Jair Bolsonaro deve ter pena reduzida com nova lei; Alcolumbre promulga lei da dosimetria depois que Lula deixou prazo expirar
A promulgação da chamada Lei da Dosimetria pelo Congresso Nacional abriu uma nova disputa política e jurídica em Brasília ao mudar a forma de cálculo das penas aplicadas aos condenados pelos atos de 8 de janeiro. O relator do projeto, deputado Paulinho da Força, afirmou que a alteração pode reduzir drasticamente o tempo de prisão do ex-presidente Jair Bolsonaro, condenado a 27 anos e três meses, para cerca de dois anos e quatro meses de cumprimento efetivo da pena.
A Lei da Dosimetria modifica um dos principais pontos usados nas condenações relacionadas aos ataques às sedes dos Três Poderes em Brasília. Pelo novo entendimento aprovado pelo Congresso, quando houver crimes simultâneos de tentativa de golpe e abolição violenta do Estado Democrático de Direito, passa a valer apenas a pena do crime considerado mais grave.
Na prática, a mudança reduz o tempo total de condenação calculado pela Justiça em diversos casos relacionados aos atos antidemocráticos investigados pelo STF.
O deputado Paulinho da Força, relator do texto aprovado, afirmou que o impacto da mudança alcança diretamente os chamados mandantes dos ataques. Segundo ele, Jair Bolsonaro teria a execução penal reduzida de seis anos e dez meses para aproximadamente dois anos e quatro meses após a revisão da dosimetria.
“A do Bolsonaro, por exemplo, que tinha sido condenado a 27 anos e três meses, na execução penal ficava seis anos e dez meses de prisão e, agora, com a redução das penas, ele vai cumprir dois anos e quatro meses nas minhas contas”, declarou o parlamentar.
Promulgação ocorreu após Lula não assinar projeto
A promulgação foi feita diretamente pelo presidente do Congresso Nacional, senador Davi Alcolumbre, porque o presidente Lula não assinou o texto dentro do prazo constitucional de 48 horas após a derrubada do veto presidencial pelo Congresso.
Nos bastidores do Palácio do Planalto, a decisão já era tratada como previsível. Integrantes do governo avaliavam que Lula não queria associar sua imagem a uma proposta que beneficia condenados pelos atos de 8 de janeiro.
O veto presidencial ao projeto havia sido derrubado na semana passada por deputados e senadores.
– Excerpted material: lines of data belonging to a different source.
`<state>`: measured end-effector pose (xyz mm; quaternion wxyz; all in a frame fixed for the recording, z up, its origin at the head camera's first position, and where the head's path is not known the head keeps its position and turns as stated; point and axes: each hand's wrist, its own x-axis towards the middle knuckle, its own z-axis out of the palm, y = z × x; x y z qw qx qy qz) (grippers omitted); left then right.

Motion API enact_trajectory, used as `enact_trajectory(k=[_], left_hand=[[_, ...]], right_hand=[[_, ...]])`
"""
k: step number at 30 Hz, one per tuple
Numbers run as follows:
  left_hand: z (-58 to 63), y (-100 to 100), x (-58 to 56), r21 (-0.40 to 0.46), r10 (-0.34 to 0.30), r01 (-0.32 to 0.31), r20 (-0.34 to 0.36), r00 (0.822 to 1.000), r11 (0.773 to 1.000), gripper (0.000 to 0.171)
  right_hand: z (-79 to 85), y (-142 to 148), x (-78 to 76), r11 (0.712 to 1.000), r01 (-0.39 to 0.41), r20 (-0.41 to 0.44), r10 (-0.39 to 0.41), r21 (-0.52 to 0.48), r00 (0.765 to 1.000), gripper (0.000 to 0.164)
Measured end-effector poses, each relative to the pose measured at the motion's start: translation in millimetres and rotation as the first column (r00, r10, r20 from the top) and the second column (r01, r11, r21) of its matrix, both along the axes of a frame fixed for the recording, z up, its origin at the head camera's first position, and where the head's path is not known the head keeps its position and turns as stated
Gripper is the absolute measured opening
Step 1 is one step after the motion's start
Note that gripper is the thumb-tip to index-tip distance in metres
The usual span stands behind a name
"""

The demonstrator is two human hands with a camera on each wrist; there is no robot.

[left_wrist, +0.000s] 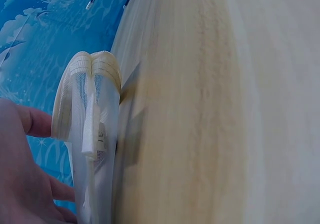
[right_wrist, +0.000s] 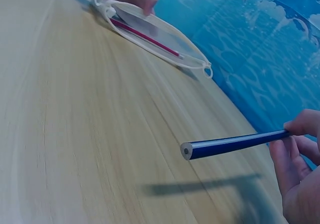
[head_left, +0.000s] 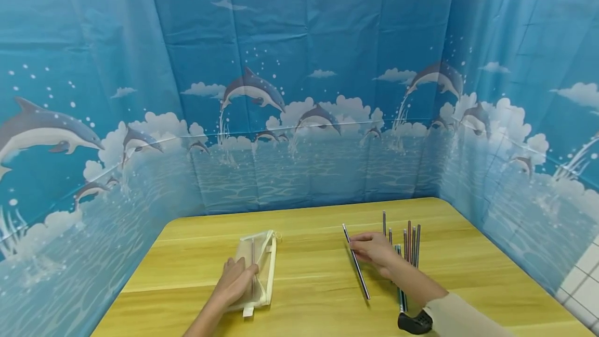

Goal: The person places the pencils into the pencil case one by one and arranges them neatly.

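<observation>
A pale mesh zip pouch (head_left: 268, 274) lies on the left half of the table with its mouth open. My left hand (head_left: 236, 281) holds the pouch by the upper layer along its opening. Inside the pouch is a red pencil (right_wrist: 145, 38). Above the table, my right hand (head_left: 376, 254) pinches a dark blue pencil (head_left: 356, 264) between thumb and fingers. The blue pencil's flat end, with its lead core, faces the pouch in the right wrist view. Several more pencils (head_left: 416, 243) lie beside and beneath the right forearm, which partly hides them.
The wooden table (head_left: 309, 300) ends at a back edge against a blue dolphin-print curtain (head_left: 304, 170). A black wrist strap (head_left: 415, 322) sits on the right forearm. White tiles (head_left: 585, 274) show at the far right.
</observation>
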<state>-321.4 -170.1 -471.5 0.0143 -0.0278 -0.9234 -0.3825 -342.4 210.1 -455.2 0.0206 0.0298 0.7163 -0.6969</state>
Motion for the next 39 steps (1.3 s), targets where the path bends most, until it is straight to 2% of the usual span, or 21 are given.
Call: enact_trajectory(k=[11, 15, 22, 39], left_hand=[[2.3, -0.4, -1.5, 0.0, 0.011, -0.011, 0.012, 1.0, 1.0, 0.081], [3.1, -0.4, -1.9, 0.004, 0.007, -0.007, 0.01, 1.0, 1.0, 0.081], [2.6, 0.9, 1.2, 0.019, 0.0, 0.0, 0.018, 1.0, 1.0, 0.079], [3.0, -0.3, 1.8, 0.037, -0.005, 0.005, 0.018, 1.0, 0.999, 0.078]], right_hand=[[-3.5, -49.7, -8.2, 0.998, -0.061, -0.019, 0.06, -0.022, 0.998, 0.029], [-7.4, -67.2, -12.4, 0.994, -0.104, -0.02, 0.104, -0.023, 0.994, 0.028], [-14.5, -96.3, -10.2, 0.984, -0.18, -0.033, 0.179, -0.01, 0.983, 0.028], [-17.2, -144.8, -8.0, 0.977, -0.212, -0.035, 0.211, -0.017, 0.977, 0.021]])
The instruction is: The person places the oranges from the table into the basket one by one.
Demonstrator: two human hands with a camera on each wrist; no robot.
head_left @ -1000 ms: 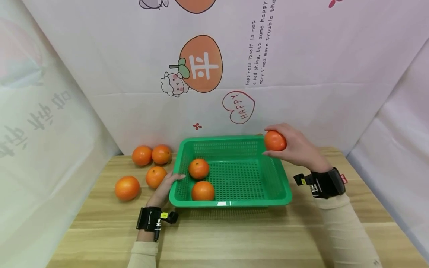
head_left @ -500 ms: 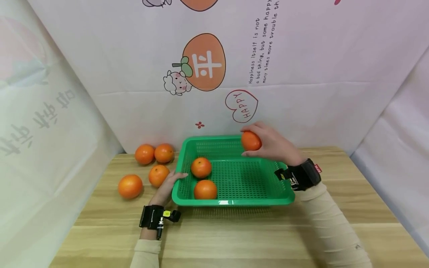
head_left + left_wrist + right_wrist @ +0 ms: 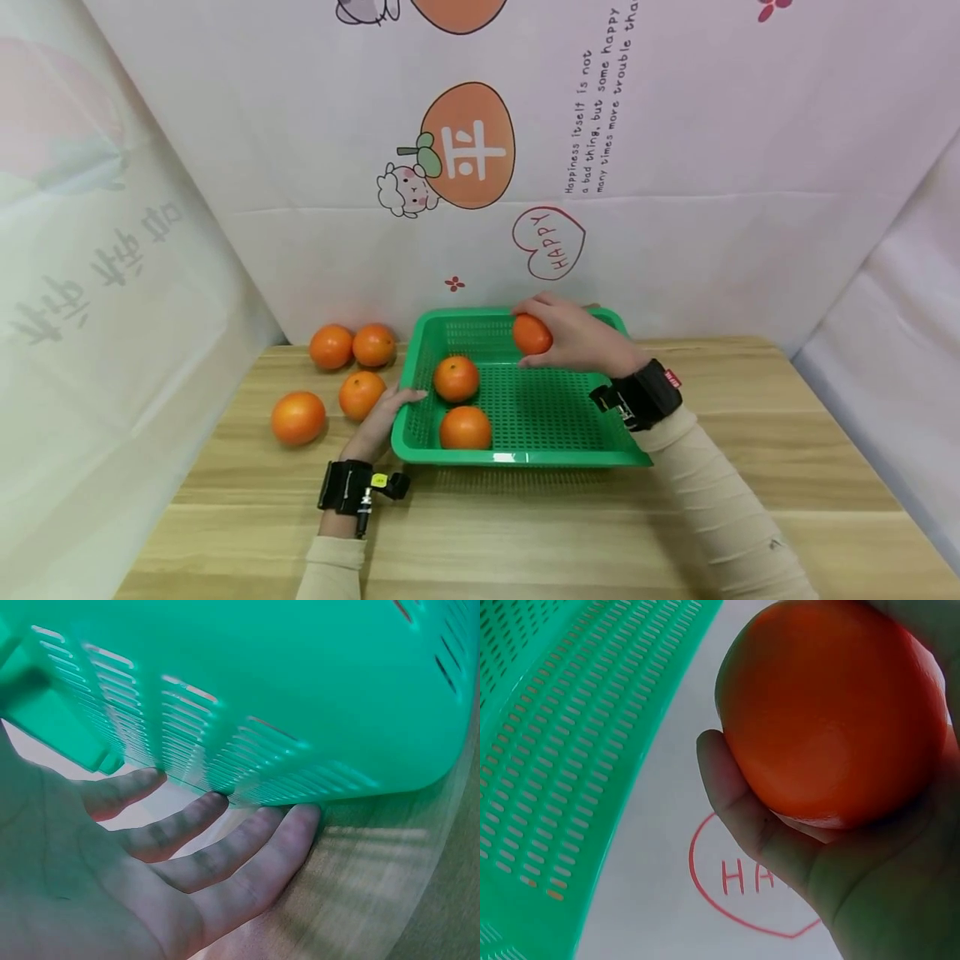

Revisão das penas dependerá de pedidos individuais
Apesar da mudança legal, a redução das penas não será automática. Cada condenado precisará apresentar pedido individual à Justiça para que o STF reavalie os cálculos aplicados nas sentenças.
Paulinho da Força afirmou que o texto buscou criar um “meio-termo” entre grupos que defendiam anistia ampla aos envolvidos e setores que defendiam a manutenção integral das condenações.
“Alguns queriam anistia, outros queriam manter as pessoas presas. Eu consegui construir um texto que, de certa maneira, agradou a grande maioria do povo brasileiro e também da Câmara e do Senado”, afirmou.
A expectativa entre advogados que atuam nos processos é de uma corrida ao Supremo Tribunal Federal nos próximos dias para protocolar pedidos de revisão criminal com base na nova legislação.
Base do governo prepara reação no STF
A nova lei já provocou movimentação entre integrantes da base governista no Congresso e no Palácio do Planalto. Parlamentares aliados do governo articulam uma ação no STF para questionar a constitucionalidade da mudança aprovada pelo Legislativo.
Segundo a Cbn, o entendimento entre setores do governo é de que a nova regra altera diretamente condenações relacionadas à tentativa de ruptura institucional e pode enfraquecer punições consideradas estratégicas para a defesa da democracia.
- A nova lei impede a soma automática entre crimes de golpe e abolição do Estado Democrático.
- Bolsonaro foi citado pelo relator como exemplo de possível redução de pena.
- Pedidos de revisão precisarão ser feitos individualmente ao STF.
- O governo federal prepara reação judicial contra a legislação recém-promulgada.
A publicação oficial da Lei da Dosimetria será feita em edição extra do Diário Oficial da União, enquanto advogados de condenados pelos atos de 8 de janeiro já iniciam articulações para solicitar a revisão imediata das penas aplicadas pelo Supremo Tribunal Federal.